You could say, “Oh, but they’re going by record sales.” Sure, you could say that, except that’s not the case. If it were, Taylor Swift would be #1. You could even say that this was U2’s big comeback album, or their best album of the decade, or the best album since ___________, but then I’d have to smack you. With the exception of Pop and Zooropa (both of which I actually <3), NLOTH is U2’s weakest album of their career. Don’t know one fan who doesn’t think the same. I wouldn’t even feel comfortable with it appearing on a Top 100.
I wrote earlier this year that NLOTH is an over-hyped, unsatisfying let-down. So yeah, still feel that way.
In an interview in the new issue, The Edge tells RS that he believes U2 is still capable of making their best record, and “It’s not a foregone conclusion that our best work is behind us.” I dunno, Edge. Your band has 9 or 10 of the best rock albums ever recorded, and I find this statement even harder to believe after hearing NLOTR, which is mediocre by any standard. As a believer that How to Dismantle An Atomic Bomb is actually one of their best, I’d say that I would have believed this statement a year ago. But hey, what do I know? They just made the Album of the Year!
It’s all a matter of opinion, I know. But really, whose opinion is this other than Interscope’s checkbook? (I said it).
As for Bruce, you can copy and paste my last few paragraphs here, replacing the words “No Line on the Horizon” with “Working on a Dream.” Anyone who’s ever seen a year-end Rolling Stone list knows full well that if Bob Dylan or Bruce Springsteen release an album, you can look for it around the top 5. Yes, Bob Dylan’s recent albums have been incredible, but Bruce Springsteen’s Magic and Working on a Dream have not (like, really really not), and have both mysteriously placed at #2. RS gets a lot of criticism for favoring older rock acts regardless of how good the albums actually are, and here’s some more of that. They ask for it with this stuff.
Then there’s the Jay-Z thing. Well, maybe this one is based on album sales. On the strength of a handful of really strong (and great) singles, the album has sold over 1.3 million copies. But as bumpin’ as Blueprint III is in spots, it’s one, if not the only Jay-Z album that doesn’t deserve to be on this list. Also, Blueprint III is ranked 20+ spots higher than Raekwon’s Cuban Linx II, which doesn’t make much sense if you take into account that Blueprint III got the usual 3 stars and a not so favoring write-up earlier this year, while Cuban Linx received a much rarer 4 star nod. It’s hardly the first time something like that has happened, and it won’t be the last.
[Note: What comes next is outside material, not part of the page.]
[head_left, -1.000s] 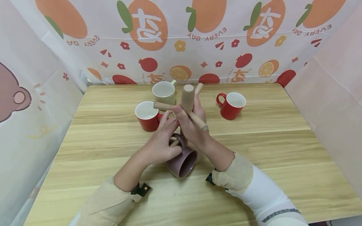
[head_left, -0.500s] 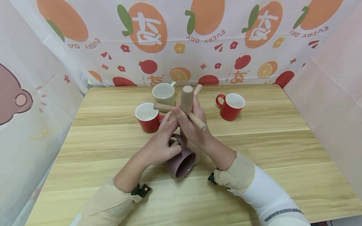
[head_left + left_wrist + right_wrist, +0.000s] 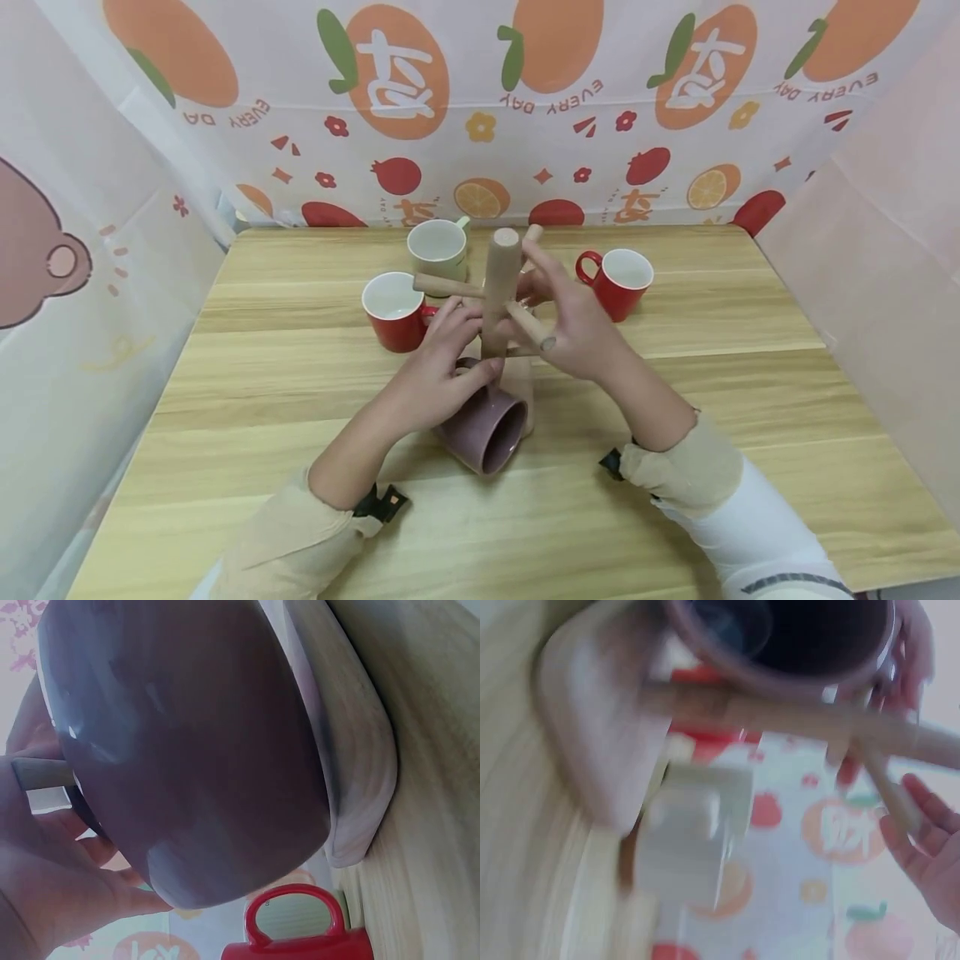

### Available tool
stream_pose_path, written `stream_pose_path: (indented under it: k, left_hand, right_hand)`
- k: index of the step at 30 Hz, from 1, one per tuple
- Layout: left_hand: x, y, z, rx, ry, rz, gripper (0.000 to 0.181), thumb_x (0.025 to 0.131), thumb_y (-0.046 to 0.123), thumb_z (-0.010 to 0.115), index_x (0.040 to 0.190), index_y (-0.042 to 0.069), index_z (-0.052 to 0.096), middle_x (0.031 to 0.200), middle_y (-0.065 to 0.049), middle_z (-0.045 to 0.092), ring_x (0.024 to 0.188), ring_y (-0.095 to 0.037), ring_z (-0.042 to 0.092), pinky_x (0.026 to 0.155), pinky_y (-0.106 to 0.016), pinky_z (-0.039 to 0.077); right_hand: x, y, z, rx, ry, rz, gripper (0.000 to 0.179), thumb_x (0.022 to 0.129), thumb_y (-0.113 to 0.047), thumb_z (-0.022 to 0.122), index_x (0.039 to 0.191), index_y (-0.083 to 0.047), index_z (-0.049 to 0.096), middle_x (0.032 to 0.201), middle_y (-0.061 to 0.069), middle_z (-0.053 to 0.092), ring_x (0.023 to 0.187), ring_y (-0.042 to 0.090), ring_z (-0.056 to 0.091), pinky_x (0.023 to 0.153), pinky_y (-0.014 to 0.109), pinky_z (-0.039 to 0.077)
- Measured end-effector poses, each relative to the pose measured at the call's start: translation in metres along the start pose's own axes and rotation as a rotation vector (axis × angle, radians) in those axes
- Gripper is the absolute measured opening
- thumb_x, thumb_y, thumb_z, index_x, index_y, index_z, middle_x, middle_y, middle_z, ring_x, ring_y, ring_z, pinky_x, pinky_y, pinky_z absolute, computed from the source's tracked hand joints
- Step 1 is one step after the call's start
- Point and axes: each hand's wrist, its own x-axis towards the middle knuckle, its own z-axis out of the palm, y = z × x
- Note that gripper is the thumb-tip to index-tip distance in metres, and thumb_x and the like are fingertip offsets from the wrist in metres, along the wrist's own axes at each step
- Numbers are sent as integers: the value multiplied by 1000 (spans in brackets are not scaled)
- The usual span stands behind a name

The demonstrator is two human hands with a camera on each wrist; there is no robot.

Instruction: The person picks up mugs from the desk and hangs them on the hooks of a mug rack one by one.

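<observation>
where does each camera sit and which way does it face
Head: on the person's head, facing forward and down at the wooden stand; left hand, right hand and sleeves show.
Left wrist: on that wrist, facing the outside of the purple mug; part of the left hand shows.
Right wrist: on that wrist, facing the mug's mouth and the stand's post, blurred; right hand and some left fingers show.
Shared: both wrist views show the purple mug and stand's base.
</observation>
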Motion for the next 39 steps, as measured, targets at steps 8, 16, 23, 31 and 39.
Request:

There’s validity in a lot of the albums the magazine picked, but absolutely no method to the order they were put in. It’s nice/weird/confusing to see The xx and Neko Case mixed in that Top 10, as if Rolling Stone’s actual Top Albums of 2009 list got mixed in with someone else’s (like someone who actually knows something). I’ll take it, but if you’re going to mix in token ‘indie’ releases, at least have the good sense to know they are better than 21st Century Breakdown. On second thought, at least have the decency not to include them on such a horrible list at all. Horrible. Oh, and there’s Veckatimest in the 20’s.
Horrible. Rolling Stone cracks me up.
Posted: December 18th, 2009 under Poprok Rants.